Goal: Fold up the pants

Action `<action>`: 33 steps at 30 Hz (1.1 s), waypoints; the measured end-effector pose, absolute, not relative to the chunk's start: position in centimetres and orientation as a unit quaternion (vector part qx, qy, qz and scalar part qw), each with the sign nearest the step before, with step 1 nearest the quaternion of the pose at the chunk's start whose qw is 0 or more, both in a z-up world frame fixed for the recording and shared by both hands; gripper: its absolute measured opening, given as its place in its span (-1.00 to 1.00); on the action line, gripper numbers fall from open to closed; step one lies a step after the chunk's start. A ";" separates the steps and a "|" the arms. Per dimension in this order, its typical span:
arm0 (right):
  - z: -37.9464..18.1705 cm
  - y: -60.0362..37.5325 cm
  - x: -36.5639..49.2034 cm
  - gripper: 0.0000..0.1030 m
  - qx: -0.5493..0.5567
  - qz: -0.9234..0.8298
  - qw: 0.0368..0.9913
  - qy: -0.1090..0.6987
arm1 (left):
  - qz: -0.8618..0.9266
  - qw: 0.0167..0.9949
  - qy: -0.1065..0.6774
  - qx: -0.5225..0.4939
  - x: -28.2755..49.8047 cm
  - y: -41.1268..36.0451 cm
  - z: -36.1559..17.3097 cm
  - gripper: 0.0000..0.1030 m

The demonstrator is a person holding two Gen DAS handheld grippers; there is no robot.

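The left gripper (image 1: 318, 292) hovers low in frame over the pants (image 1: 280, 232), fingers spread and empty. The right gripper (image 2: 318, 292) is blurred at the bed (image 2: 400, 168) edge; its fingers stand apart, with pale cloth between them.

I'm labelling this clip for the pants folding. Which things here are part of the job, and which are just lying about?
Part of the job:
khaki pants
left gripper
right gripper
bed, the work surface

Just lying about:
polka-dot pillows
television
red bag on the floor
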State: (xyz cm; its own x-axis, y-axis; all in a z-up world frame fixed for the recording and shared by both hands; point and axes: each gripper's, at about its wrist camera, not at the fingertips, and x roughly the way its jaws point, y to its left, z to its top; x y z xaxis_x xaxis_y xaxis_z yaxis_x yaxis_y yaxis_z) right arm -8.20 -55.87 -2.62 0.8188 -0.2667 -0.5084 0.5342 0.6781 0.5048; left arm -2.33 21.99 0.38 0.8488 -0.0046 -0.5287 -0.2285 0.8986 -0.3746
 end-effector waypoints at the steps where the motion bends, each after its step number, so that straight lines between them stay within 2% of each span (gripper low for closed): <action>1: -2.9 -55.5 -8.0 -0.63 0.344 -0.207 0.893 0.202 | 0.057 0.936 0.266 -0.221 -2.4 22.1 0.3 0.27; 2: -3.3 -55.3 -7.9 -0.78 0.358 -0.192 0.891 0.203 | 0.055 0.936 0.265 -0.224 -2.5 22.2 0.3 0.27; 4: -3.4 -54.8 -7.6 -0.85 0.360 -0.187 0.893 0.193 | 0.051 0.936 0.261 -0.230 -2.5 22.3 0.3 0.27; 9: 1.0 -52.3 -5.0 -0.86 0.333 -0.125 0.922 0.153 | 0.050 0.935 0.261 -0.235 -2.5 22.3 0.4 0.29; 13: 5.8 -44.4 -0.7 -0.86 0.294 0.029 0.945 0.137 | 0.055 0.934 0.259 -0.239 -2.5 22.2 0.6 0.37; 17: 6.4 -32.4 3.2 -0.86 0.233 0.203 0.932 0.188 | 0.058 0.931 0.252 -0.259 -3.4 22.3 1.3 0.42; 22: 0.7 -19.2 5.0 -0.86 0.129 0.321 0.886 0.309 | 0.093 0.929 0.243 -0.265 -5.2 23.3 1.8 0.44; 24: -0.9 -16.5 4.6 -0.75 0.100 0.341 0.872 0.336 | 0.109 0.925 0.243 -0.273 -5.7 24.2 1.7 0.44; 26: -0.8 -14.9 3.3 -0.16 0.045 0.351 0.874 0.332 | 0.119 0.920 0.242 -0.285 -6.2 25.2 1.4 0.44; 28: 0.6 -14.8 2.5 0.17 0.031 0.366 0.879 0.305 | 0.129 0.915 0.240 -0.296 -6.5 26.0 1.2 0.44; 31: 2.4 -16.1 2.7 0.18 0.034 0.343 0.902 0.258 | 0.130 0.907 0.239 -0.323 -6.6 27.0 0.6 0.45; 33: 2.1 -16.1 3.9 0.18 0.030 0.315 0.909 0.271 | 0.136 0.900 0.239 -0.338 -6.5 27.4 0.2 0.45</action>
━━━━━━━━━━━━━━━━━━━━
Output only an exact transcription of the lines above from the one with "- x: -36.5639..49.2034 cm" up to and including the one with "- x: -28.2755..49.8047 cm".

Solution to this task -
  - x: -36.5639..49.2034 cm
  - gripper: 0.0000..0.1030 m
  - qx: -0.5493..0.5567
  - qz: -0.9234..0.8298
  - qw: 0.0368..0.9913
  - qy: -0.1090..0.6987
arm1 (left):
  - qz: -0.8618..0.9266
  - qw: 0.0167..0.9949
  - qy: -0.1065..0.6774
  - qx: -0.5225..0.4939
  - x: -28.2755..49.8047 cm

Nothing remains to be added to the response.